Ce statut n’octroie aux réfugiés enregistrés aucun droit formel de résidence, fut-elle temporaire, ni l’accès à tous les services publics. Les seuls services publics facilement accessibles aux réfugiés enregistrés auprès du HCR sont l’enseignement primaire et secondaire gratuit23, ainsi qu’une aide médicale dont l’étendue a varié selon les différentes populations de réfugiés, mais qui a été fixée uniformément depuis 2019-2020 au niveau des indemnisations pratiquées pour les « Jordaniens non assurés », soit à hauteur de 40 à 50 % des dépenses pour les soins prodigués dans les établissements publics. Le marché du travail ne leur a été ouvert qu’à la marge, la législation jordanienne n’autorisant de manière générale l’emploi des étrangers qu’à condition qu’il supplée à un manque de qualifications ou de ressources humaines au sein de la main-d’œuvre jordanienne dans certains secteurs économiques et selon des quotas préétablis24. Mais parce que, contrairement aux travailleurs migrants venus en Jordanie dès le début des années 1970 afin de combler le manque de main-d’œuvre locale dans des secteurs peu attrayants comme l’agriculture, la construction, la restauration et les services domestiques, les réfugiés ont en général afflué sur le territoire national dans l’urgence, sans encadrement légal ; leur arrivée a généralement fait craindre une déstabilisation sociale et/ou politique du pays, poussant les autorités jordaniennes à limiter au maximum leur accès au marché du travail. L’aménagement nécessaire des conditions de résidence des « réfugiés-visiteurs » s’est ensuite développé de manière ad hoc, selon les risques et les opportunités relatifs à chaque population de réfugiés, et dans l’attente d’un retour au pays d’origine ou d’une réinstallation dans un pays tiers.

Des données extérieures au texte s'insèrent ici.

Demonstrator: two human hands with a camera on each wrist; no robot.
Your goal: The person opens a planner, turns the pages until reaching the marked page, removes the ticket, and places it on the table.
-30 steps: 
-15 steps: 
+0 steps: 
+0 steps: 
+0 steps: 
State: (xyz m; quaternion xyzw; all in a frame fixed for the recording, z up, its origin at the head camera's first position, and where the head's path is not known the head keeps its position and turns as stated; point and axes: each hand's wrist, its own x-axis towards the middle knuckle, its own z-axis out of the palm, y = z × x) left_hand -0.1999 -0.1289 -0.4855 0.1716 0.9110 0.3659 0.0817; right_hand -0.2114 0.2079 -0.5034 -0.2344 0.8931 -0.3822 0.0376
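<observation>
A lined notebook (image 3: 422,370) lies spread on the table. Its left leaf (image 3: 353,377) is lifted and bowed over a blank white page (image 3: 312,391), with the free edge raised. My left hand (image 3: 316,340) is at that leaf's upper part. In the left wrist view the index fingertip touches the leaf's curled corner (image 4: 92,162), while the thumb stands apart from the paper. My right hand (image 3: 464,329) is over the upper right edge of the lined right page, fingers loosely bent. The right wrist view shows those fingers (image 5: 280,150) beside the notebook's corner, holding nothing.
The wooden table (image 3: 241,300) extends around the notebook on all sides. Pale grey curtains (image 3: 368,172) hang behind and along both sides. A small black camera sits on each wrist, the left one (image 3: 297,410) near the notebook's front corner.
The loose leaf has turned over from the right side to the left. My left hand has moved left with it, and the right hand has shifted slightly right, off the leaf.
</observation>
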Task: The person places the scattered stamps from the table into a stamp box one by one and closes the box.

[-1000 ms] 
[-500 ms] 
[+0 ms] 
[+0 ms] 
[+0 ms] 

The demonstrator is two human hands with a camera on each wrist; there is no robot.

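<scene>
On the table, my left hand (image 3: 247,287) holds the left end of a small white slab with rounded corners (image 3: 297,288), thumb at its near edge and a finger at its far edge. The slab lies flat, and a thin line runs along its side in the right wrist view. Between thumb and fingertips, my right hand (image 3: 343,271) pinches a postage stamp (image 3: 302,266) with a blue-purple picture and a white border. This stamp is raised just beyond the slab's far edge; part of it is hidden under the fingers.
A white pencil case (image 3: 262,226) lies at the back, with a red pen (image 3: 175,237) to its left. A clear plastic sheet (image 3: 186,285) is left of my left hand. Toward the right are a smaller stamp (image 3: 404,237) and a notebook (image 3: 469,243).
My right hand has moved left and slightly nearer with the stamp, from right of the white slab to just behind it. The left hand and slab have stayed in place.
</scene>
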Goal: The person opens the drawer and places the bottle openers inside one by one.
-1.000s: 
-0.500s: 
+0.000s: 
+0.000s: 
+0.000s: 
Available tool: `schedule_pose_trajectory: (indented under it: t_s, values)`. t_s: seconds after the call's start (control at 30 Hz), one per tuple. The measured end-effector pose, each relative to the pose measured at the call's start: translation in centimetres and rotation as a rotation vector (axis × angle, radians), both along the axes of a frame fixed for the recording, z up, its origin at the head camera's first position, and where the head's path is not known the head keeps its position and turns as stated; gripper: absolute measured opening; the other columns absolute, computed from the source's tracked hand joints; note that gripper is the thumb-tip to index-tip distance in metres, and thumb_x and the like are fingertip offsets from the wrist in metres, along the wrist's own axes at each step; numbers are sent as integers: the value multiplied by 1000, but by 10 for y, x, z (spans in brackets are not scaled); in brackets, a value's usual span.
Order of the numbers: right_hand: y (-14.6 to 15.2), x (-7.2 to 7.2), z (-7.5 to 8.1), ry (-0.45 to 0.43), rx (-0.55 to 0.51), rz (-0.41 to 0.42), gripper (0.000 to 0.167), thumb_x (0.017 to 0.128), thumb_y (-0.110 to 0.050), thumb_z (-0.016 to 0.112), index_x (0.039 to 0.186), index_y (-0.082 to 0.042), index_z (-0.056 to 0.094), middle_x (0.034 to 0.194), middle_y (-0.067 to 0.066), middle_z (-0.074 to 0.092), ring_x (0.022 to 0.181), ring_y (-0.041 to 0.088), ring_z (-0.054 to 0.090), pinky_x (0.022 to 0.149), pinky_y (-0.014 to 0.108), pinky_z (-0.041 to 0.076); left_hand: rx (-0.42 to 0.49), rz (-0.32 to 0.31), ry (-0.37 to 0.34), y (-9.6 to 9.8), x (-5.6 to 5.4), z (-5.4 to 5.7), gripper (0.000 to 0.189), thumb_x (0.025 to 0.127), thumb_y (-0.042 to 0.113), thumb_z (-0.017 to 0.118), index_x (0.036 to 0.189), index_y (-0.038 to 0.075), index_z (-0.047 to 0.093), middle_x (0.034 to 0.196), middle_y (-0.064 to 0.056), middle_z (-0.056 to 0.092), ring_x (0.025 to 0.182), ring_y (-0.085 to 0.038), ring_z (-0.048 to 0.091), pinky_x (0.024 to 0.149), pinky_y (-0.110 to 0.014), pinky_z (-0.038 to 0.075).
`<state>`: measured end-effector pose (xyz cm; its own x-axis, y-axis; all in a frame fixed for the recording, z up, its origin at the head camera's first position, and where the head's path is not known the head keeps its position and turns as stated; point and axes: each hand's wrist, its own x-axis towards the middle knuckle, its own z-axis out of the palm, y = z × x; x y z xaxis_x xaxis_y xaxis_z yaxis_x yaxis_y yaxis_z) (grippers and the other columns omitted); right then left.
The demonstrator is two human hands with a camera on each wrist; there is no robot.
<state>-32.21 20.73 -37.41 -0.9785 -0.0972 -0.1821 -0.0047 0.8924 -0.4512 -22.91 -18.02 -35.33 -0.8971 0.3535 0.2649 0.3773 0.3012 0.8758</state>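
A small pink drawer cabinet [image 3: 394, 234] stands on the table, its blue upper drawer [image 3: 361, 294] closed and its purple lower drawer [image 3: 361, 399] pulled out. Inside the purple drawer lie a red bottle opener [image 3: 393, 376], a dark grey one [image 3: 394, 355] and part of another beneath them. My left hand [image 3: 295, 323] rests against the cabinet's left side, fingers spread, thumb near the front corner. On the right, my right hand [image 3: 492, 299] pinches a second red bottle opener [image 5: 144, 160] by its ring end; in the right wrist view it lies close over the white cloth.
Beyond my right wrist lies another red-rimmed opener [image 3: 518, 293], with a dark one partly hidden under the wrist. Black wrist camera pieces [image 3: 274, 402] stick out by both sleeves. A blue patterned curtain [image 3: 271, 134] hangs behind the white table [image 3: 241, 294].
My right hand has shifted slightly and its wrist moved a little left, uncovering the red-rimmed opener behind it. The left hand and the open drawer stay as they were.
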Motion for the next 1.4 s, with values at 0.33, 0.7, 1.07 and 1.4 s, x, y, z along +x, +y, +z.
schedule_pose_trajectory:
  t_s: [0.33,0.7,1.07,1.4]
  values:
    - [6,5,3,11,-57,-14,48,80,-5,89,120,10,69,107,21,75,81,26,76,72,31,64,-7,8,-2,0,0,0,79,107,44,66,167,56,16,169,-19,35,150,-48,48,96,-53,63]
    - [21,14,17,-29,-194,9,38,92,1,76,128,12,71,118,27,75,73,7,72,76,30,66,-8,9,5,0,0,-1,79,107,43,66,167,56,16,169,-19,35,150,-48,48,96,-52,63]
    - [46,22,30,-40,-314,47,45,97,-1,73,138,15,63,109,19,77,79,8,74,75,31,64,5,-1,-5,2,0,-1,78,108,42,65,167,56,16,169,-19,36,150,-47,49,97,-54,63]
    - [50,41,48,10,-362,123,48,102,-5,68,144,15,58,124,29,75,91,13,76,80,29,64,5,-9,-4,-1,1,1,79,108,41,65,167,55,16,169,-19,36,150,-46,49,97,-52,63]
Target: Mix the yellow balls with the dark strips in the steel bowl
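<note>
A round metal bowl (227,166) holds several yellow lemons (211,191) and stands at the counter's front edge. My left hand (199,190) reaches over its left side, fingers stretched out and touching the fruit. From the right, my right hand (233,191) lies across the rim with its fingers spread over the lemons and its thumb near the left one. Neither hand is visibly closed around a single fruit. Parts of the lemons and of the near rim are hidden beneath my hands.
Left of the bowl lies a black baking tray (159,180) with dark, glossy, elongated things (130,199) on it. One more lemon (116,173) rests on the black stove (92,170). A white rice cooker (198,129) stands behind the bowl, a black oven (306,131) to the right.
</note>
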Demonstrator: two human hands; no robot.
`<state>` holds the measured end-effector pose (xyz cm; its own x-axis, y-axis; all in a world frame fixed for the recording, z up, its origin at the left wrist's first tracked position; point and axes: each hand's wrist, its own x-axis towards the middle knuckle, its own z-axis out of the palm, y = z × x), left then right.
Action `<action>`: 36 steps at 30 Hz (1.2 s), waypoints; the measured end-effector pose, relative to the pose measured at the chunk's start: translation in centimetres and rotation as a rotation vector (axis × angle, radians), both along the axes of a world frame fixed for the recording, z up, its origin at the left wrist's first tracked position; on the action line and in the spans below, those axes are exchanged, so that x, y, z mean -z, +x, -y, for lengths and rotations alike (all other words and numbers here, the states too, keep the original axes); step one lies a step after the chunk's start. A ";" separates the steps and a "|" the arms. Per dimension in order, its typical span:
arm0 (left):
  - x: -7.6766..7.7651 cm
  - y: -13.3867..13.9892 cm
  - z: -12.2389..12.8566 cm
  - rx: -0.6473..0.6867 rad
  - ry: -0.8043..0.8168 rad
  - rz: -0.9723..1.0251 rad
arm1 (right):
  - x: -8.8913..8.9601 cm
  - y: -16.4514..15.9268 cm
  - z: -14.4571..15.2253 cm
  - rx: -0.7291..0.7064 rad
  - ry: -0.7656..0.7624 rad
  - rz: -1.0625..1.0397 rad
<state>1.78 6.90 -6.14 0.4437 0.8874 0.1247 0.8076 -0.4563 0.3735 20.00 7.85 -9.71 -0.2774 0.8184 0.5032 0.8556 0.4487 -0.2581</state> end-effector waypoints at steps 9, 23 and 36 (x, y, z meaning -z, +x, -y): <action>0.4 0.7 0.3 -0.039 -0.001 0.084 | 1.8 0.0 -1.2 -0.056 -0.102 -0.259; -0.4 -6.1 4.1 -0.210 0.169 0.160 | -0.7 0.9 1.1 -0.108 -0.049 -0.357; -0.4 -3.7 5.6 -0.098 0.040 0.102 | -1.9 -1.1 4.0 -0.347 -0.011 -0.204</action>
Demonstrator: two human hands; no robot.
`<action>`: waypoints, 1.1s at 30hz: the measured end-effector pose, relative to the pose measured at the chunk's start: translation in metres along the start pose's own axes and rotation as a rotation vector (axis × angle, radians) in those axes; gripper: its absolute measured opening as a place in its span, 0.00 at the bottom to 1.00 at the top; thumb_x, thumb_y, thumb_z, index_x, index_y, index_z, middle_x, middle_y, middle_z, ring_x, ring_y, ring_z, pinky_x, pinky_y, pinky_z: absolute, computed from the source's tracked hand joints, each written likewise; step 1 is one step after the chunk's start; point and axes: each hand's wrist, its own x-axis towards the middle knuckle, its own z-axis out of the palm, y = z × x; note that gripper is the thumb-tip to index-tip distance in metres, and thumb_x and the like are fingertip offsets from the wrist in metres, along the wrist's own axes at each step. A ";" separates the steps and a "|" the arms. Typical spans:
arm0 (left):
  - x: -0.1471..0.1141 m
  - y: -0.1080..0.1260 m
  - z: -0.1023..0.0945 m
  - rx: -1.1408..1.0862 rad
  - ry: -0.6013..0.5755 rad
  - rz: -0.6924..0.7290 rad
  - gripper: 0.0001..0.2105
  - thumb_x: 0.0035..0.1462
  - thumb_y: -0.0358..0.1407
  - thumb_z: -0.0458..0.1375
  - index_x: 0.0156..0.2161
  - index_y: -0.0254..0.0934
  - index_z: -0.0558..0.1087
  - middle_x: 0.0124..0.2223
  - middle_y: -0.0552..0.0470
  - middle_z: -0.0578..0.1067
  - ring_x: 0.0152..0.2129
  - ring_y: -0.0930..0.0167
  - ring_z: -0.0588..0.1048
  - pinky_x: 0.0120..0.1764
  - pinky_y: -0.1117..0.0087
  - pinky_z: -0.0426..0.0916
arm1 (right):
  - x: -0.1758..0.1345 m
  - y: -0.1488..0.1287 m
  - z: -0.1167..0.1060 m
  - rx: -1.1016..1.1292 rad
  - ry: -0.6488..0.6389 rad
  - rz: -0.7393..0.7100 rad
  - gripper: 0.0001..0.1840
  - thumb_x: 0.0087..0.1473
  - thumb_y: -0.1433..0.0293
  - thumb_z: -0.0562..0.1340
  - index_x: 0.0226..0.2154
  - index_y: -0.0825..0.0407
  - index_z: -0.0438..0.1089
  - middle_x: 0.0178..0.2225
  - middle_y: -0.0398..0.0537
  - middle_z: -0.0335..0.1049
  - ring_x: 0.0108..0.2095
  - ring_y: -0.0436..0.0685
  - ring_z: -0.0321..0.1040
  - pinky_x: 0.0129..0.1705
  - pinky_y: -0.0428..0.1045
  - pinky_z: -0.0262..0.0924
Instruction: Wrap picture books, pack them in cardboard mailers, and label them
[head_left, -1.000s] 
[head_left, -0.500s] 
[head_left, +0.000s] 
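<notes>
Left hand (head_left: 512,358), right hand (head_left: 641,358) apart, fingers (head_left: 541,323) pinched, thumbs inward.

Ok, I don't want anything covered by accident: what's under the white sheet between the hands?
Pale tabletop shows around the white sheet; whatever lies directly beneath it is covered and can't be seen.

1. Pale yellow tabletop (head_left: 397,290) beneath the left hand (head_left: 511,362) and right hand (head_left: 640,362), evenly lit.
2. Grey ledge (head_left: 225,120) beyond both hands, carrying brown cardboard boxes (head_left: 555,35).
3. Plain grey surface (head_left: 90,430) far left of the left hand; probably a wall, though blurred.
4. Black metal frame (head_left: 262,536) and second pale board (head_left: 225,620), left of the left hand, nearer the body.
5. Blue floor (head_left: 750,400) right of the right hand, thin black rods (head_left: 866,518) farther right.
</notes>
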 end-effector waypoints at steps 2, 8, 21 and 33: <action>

22 Durant une période ne devant pas en principe dépasser six mois, mais cette période a été renouvelée par le HCR, une pratique implicitement acceptée par la Jordanie. 23 Au même titre que les déplacés de Gaza, l’enseignement supérieur les considère comme des étudiants internationaux dont les frais d’inscription sont hors de portée pour la majeure partie d’entre eux. 24 Voir Code du travail jordanien, article 12, a et b.